WORK ORDER - In your answer, transcribe all of the data exactly.

* * *

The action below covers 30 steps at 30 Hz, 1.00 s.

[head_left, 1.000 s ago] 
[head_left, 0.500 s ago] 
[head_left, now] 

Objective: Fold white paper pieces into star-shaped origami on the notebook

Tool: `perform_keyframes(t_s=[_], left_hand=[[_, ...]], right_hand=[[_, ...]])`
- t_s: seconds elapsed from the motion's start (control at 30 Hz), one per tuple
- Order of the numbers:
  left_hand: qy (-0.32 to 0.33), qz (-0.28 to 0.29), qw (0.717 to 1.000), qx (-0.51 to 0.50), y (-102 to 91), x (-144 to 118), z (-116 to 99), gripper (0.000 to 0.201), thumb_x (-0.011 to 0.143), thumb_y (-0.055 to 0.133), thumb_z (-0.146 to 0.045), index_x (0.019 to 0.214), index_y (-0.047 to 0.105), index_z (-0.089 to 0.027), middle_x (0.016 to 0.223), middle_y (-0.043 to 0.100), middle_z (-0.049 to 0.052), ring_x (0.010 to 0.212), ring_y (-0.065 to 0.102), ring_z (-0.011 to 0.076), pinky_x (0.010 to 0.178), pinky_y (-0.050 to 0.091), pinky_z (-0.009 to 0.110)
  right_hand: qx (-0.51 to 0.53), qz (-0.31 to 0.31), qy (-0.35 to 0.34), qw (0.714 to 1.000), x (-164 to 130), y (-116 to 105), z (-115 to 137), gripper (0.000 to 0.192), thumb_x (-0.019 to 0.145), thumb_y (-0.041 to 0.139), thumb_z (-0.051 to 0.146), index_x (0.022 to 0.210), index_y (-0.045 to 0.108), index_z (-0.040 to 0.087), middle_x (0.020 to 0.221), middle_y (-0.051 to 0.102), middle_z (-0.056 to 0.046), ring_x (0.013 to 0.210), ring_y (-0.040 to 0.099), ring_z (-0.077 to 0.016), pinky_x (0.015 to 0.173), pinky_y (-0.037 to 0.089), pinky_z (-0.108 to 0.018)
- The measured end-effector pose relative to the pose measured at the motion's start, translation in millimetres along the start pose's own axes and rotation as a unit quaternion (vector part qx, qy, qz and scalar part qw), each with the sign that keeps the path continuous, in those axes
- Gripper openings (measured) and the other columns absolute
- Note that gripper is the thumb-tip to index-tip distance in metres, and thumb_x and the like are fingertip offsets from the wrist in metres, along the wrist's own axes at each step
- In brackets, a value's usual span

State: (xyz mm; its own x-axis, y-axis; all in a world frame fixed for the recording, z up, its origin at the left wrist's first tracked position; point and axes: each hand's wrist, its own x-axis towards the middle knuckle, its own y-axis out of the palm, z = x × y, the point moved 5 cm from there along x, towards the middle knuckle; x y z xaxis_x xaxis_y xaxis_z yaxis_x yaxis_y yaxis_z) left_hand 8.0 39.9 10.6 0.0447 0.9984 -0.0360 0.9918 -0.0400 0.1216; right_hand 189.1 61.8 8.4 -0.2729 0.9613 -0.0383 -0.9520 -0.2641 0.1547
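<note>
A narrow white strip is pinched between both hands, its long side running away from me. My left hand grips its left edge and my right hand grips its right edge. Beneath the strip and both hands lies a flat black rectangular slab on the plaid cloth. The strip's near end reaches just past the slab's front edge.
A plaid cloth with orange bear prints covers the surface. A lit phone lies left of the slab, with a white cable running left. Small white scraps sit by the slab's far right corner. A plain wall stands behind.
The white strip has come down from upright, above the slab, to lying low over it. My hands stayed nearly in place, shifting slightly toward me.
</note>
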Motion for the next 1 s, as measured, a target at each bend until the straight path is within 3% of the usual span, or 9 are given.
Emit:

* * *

EXPECTED ANSWER -
The action below covers 30 steps at 30 Hz, 1.00 s.

[head_left, 1.000 s ago] 
[head_left, 0.500 s ago] 
[head_left, now] 

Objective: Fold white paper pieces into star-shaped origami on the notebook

Tool: `perform_keyframes(t_s=[_], left_hand=[[_, ...]], right_hand=[[_, ...]])`
- t_s: seconds elapsed from the motion's start (control at 30 Hz), one per tuple
- Order of the numbers:
  left_hand: qy (-0.32 to 0.33), qz (-0.28 to 0.29), qw (0.717 to 1.000), qx (-0.51 to 0.50), y (-102 to 91), x (-144 to 118), z (-116 to 99), gripper (0.000 to 0.201), thumb_x (-0.011 to 0.143), thumb_y (-0.055 to 0.133), thumb_z (-0.146 to 0.045), index_x (0.019 to 0.214), index_y (-0.047 to 0.105), index_z (-0.089 to 0.027), middle_x (0.016 to 0.223), middle_y (-0.043 to 0.100), middle_z (-0.049 to 0.052), ring_x (0.010 to 0.212), ring_y (-0.065 to 0.102), ring_z (-0.011 to 0.076), pinky_x (0.010 to 0.178), pinky_y (-0.050 to 0.091), pinky_z (-0.009 to 0.110)
  right_hand: qx (-0.51 to 0.53), qz (-0.31 to 0.31), qy (-0.35 to 0.34), qw (0.714 to 1.000), x (-164 to 130), y (-116 to 105), z (-115 to 137), gripper (0.000 to 0.192), thumb_x (-0.019 to 0.145), thumb_y (-0.041 to 0.139), thumb_z (-0.051 to 0.146), index_x (0.022 to 0.210), index_y (-0.045 to 0.108), index_z (-0.040 to 0.087), middle_x (0.020 to 0.221), middle_y (-0.051 to 0.102), middle_z (-0.056 to 0.046), ring_x (0.013 to 0.210), ring_y (-0.040 to 0.099), ring_z (-0.077 to 0.016), pinky_x (0.015 to 0.173), pinky_y (-0.037 to 0.089), pinky_z (-0.108 to 0.018)
- The measured end-effector pose relative to the pose measured at the motion's start, translation in millimetres along the start pose's own axes and rotation as a unit quaternion (vector part qx, qy, qz and scalar part qw), each with the sign that keeps the path continuous, in those axes
- Gripper openings (measured) and the other columns absolute
- Note that gripper is the thumb-tip to index-tip distance in metres, and thumb_x and the like are fingertip offsets from the wrist in metres, along the wrist's own axes at each step
- In brackets, a value's usual span

State: (xyz mm; its own x-axis, y-axis; all in a world frame fixed for the recording, z up, its origin at the left wrist's first tracked position; point and axes: each hand's wrist, its own x-axis towards the middle knuckle, its own y-axis out of the palm, z = x × y, the point moved 5 cm from there along x, towards the middle knuckle; x y z xaxis_x xaxis_y xaxis_z yaxis_x yaxis_y yaxis_z) left_hand 8.0 39.9 10.6 0.0447 0.9984 -0.0360 0.9918 -0.0400 0.1216; right_hand 189.1 61.8 8.4 -0.2729 0.9613 -0.0383 -0.9520 -0.2641 0.1547
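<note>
A narrow white strip is pinched between both hands, its long side running away from me. My left hand grips its left edge and my right hand grips its right edge. Beneath the strip and both hands lies a flat black rectangular slab on the plaid cloth. The strip's near end reaches just past the slab's front edge.
A plaid cloth with orange bear prints covers the surface. A lit phone lies left of the slab, with a white cable running left. Small white scraps sit by the slab's far right corner. A plain wall stands behind.
The white strip has come down from upright, above the slab, to lying low over it. My hands stayed nearly in place, shifting slightly toward me.
</note>
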Motion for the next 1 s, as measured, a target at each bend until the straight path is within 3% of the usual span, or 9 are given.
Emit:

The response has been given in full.